In the words of one of the clergy whose narrative is included in the research, ‘you had to play the system in order to survive, and it was important to try and make yourself anonymous if possible and keep a low profile’.

According to another respondent, ‘speaking one’s mind was the thing most likely to have somebody told they were unsuitable for the priesthood’.

As part of her research, when Dr Keenan asked two men who voluntarily left the priesthood, why they left, one of them simply replied ‘loneliness’.

“As a systemic and forensic psychotherapist treating the perpetrators of child abuse from within the clergy, I would often ask myself: what happened to the man inside this man?” says Dr Keenan.

“There was a sense that many of the abusive clergy had been ‘emasculated’ by the clerical culture and the wider institutional structures and organisation of the Catholic Church.”

In her work, Child Sexual Abuse and the Catholic Church (Oxford University Press US), Dr Keenan draws on the priests' own words not to excuse their horrific crimes, but to offer the first in-depth account of a tragic, complex and multi-faceted phenomenon that threatened the very existence of the Catholic Church in Ireland.

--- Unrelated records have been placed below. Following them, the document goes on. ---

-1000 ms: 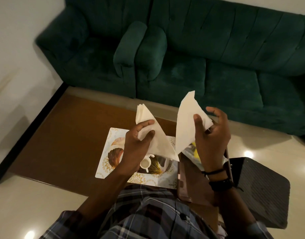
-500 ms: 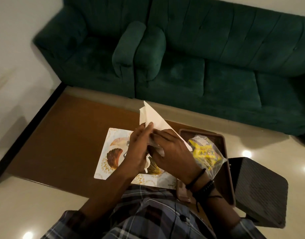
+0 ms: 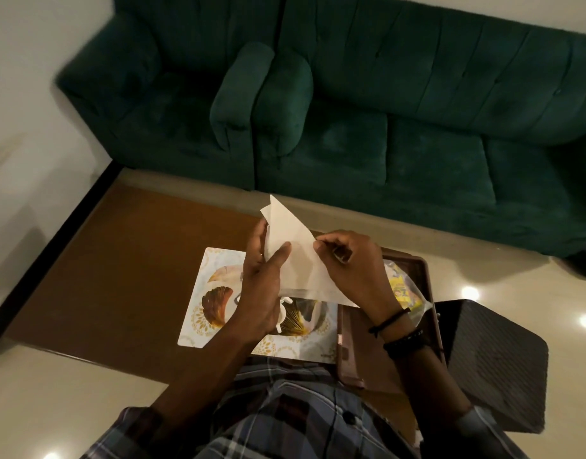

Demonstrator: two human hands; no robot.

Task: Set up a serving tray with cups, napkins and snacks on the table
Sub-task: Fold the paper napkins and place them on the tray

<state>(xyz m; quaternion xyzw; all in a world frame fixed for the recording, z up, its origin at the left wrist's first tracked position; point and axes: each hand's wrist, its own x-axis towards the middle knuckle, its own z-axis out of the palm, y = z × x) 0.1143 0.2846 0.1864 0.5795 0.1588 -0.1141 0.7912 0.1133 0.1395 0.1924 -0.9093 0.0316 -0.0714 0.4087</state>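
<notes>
Both hands hold folded white napkins (image 3: 293, 250) together, point up, above the table. My left hand (image 3: 263, 286) grips them from the left with the thumb across the front. My right hand (image 3: 351, 270) pinches their right edge. Below lies a patterned serving tray (image 3: 215, 286) with a small white cup (image 3: 281, 314) mostly hidden under my left hand. To the right, a brown tray (image 3: 420, 273) holds a clear bag of yellow snacks (image 3: 402, 288), partly covered by my right wrist.
The brown wooden table (image 3: 126, 270) spreads out to the left. A dark green sofa (image 3: 351, 104) stands beyond it. A dark woven stool (image 3: 496, 359) sits at the right, on a glossy cream floor (image 3: 533, 286).
A second ago each hand held a separate napkin apart. The hands came together and the two napkins are now stacked and held as one bundle.
</notes>
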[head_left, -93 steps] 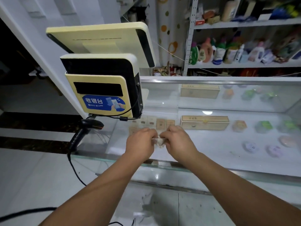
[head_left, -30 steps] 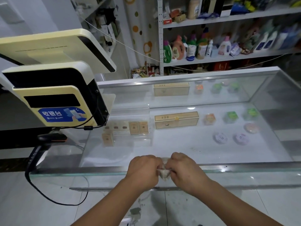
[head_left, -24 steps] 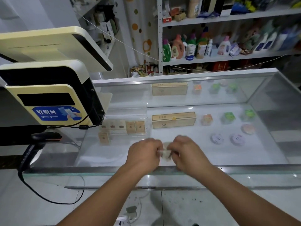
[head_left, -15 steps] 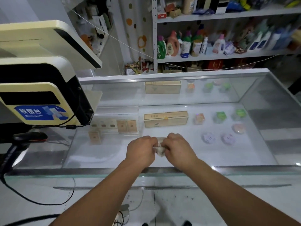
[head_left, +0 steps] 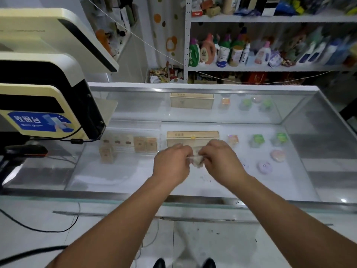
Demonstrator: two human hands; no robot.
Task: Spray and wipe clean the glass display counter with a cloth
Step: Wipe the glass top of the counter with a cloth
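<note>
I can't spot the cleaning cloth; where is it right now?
Head view, centre: the cloth is bunched between the left hand and right hand, both pinching it over the glass display counter, near the long beige box inside.

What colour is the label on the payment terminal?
The label is blue with white characters; the head view shows it.

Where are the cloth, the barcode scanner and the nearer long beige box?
cloth (head_left: 196,161): head view, its crumpled middle.
barcode scanner (head_left: 24,150): head view, its black head.
nearer long beige box (head_left: 185,134): head view, its top face.
</note>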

Dr Keenan offers a series of recommendations that call for nothing less than a new ecclesiology and a new, more critical theology. Only through radical institutional reform, Keenan argues, can a more representative and more accountable Church emerge.

“This work is an absolutely essential contribution to our thinking on this issue,” said the Minister for Children and Youth Affairs, Ms Frances Fitzgerald TD who officially launched the book at UCD’s Newman House.

The Minister for Children and Youth Affairs, Ms Frances Fitzgerald TD and Dr Marie Keenan at Newman House, Dublin
The Minister for Children and Youth Affairs, Ms Frances Fitzgerald TD and Dr Marie Keenan at Newman House, Dublin

“It is beautifully written... a work of scholarship... thought provoking, and informed and questioning.  It humbles every reader with a realisation that to have doubts and questions and uncertainties is essential to good policy making,” she said.

 

Dr Marie Keenan:

Before taking up a teaching and research position at the UCD School of Applied Social Science, University College Dublin, Ireland, Dr Marie Keenan, a registered psychotherapist, worked for over twenty years with survivors and perpetrators of sexual crime and their families, in community and forensic settings.

She has served on the Board of the Irish Penal Reform Trust, on the Advisory Group for the implementation of the Guidelines on Child Sexual Abuse for the Irish Episcopal Conference, and on the Expert Group [Ferns 5] set up by the Department of Health and Children to advise the Minister for Health and Children on the feasibility of establishing country-wide services for the treatment of adolescent and adult males who had perpetrated sexual offences. She has also served on several advisory panels for Religious Orders in Ireland.

She is a member of the Advisory Board of the UCD Institute of Criminology, University College Dublin, and is Chairperson of the Family Therapy Association of Ireland.

Child Sexual Abuse and the Catholic Church by Marie Keenan is published by Oxford University Press (US).